Pharmacies are also targeted by cybercriminals. A report released by cybersecurity firm Kasada shed light on a new phenomenon of credential stuffing, the cyber-attack technique used to steal users’ access credentials to websites or online services, applied in this case to the pharmaceutical sector. Specifically, theillicit use by cybercriminals of bots that steal account data from pharmacy customers, through which medical prescriptions of “controlled” drugs are accessed, to later resell them on the black market. Last year, an illicit market had developed on the dark web for the purchase and sale of anti-Covid vaccines, Green Passes and false negative tests, proof of the increasing frequency – and seriousness – of digital threats (of which 2021 is been theannus horribilis).

According to the report, most of the hacked accounts are from ten leading US pharmacies, online and physical, and would have been sold for nearly several hundred dollars. Based on the sales volume seen over the past month, a single cybercriminal could earn over $ 25,000 a month from selling stolen pharmacy accounts.

The most “greedy” recipes for cybercriminals would be those that allow the purchase of Adderall, a drug based on amphetamine salts used against attention deficit / hyperactivity disorder, and oxycodone, an analgesic belonging to the family of opioids, both highly dangerous if taken in large doses and for purposes other than curative ones, as they can create a strong addiction.

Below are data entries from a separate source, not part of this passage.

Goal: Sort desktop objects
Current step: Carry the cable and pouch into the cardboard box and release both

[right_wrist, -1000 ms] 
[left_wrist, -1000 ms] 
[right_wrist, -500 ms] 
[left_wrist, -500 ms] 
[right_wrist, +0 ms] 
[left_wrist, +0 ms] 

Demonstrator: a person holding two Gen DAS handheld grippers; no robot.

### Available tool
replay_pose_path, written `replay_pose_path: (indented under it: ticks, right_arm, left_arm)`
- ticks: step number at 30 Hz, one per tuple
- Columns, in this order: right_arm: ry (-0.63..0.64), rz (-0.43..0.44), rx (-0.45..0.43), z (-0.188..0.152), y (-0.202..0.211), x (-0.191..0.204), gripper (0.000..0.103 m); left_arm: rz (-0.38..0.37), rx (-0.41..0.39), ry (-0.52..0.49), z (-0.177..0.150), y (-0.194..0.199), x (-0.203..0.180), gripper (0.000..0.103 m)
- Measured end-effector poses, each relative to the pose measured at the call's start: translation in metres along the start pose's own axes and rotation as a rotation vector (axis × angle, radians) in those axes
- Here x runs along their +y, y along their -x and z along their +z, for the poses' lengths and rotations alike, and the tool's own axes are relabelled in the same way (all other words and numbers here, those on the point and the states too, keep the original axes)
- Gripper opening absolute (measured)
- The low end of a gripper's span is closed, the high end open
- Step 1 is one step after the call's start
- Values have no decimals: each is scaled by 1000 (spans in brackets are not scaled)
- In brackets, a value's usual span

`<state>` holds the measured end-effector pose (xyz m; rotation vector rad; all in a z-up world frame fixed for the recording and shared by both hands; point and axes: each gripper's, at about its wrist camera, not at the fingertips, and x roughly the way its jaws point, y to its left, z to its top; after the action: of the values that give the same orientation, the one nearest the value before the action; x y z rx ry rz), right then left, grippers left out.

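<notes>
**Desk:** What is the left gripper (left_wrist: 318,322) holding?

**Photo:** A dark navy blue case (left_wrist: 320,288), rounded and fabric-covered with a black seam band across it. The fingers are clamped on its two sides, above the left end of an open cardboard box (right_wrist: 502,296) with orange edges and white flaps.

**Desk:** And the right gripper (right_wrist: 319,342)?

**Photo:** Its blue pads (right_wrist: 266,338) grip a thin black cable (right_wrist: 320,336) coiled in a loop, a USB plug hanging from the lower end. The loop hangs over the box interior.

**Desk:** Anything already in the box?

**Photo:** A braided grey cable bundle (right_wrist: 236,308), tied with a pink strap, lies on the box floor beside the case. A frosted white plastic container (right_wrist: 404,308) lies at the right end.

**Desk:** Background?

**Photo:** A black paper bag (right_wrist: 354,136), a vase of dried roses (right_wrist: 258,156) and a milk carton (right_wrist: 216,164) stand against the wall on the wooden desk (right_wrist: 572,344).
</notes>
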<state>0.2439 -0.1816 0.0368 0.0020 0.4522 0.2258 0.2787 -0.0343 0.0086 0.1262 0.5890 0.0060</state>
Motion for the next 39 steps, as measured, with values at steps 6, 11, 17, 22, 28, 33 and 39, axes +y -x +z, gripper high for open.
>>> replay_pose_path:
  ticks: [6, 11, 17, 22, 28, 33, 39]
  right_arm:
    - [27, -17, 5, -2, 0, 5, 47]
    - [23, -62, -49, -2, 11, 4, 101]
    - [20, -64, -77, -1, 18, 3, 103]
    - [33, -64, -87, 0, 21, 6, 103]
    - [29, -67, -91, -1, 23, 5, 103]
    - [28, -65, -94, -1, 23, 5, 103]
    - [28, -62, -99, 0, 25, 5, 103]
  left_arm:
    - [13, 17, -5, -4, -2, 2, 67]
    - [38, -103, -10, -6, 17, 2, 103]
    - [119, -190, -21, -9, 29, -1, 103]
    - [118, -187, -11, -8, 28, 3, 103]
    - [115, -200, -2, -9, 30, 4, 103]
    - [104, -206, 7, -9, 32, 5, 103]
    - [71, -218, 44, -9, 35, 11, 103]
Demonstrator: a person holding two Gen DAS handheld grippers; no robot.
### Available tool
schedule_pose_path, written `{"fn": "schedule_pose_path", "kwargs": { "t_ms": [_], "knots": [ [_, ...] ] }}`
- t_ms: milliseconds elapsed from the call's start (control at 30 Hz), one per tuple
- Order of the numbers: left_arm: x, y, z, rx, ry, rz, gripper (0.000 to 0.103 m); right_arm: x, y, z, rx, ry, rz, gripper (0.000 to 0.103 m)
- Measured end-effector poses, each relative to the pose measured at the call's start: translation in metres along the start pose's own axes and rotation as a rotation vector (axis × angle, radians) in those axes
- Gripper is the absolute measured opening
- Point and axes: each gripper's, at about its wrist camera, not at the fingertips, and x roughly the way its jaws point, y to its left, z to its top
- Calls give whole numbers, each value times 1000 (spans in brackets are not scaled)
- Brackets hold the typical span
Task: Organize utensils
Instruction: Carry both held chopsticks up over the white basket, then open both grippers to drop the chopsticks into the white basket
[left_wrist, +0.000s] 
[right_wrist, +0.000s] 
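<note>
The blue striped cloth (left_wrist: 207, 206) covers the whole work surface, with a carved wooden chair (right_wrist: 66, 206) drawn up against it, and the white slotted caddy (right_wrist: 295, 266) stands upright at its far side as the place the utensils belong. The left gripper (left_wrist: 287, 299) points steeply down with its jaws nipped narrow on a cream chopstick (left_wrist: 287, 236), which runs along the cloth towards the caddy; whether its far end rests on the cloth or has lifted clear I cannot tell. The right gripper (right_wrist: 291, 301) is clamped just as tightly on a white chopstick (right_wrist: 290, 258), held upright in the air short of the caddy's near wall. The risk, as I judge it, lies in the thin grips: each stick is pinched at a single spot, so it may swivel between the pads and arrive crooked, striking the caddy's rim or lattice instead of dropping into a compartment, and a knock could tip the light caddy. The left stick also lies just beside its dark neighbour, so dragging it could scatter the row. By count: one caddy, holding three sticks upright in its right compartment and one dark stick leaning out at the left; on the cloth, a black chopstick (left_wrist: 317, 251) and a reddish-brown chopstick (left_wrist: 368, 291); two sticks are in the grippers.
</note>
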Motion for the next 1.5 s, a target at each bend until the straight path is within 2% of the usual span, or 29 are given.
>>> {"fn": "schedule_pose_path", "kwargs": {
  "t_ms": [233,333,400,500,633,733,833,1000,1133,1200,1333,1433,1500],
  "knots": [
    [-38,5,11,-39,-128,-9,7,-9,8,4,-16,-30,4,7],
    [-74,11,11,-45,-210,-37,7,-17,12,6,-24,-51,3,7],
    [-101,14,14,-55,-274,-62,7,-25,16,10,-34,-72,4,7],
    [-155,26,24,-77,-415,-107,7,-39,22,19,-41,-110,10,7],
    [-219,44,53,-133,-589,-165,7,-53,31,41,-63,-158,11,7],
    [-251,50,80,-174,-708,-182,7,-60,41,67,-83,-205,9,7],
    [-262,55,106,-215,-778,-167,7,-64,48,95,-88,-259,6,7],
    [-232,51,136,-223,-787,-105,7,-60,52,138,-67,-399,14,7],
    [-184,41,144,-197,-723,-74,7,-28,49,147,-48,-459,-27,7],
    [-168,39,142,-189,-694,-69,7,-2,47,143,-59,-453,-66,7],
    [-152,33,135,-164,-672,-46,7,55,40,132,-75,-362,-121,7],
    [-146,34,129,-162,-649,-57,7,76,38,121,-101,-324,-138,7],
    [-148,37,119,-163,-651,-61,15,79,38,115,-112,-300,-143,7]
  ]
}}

To illegally purchase drugs, the hacked account buyer uses the associated credit card and can change the shipping address or collect the order directly at the affected pharmacy. The intended use is twofold (to consume or resell the purchased drug), the outcome the same: a potentially harmful substance ends up illegally in the hands of those who should not take it, facilitating its abuse.

Although the first cases of hacking were observed last April, it is recently that the phenomenon has gotten into gear: in the last 60 days, in fact, the number of hacked accounts it would have increased fivefold.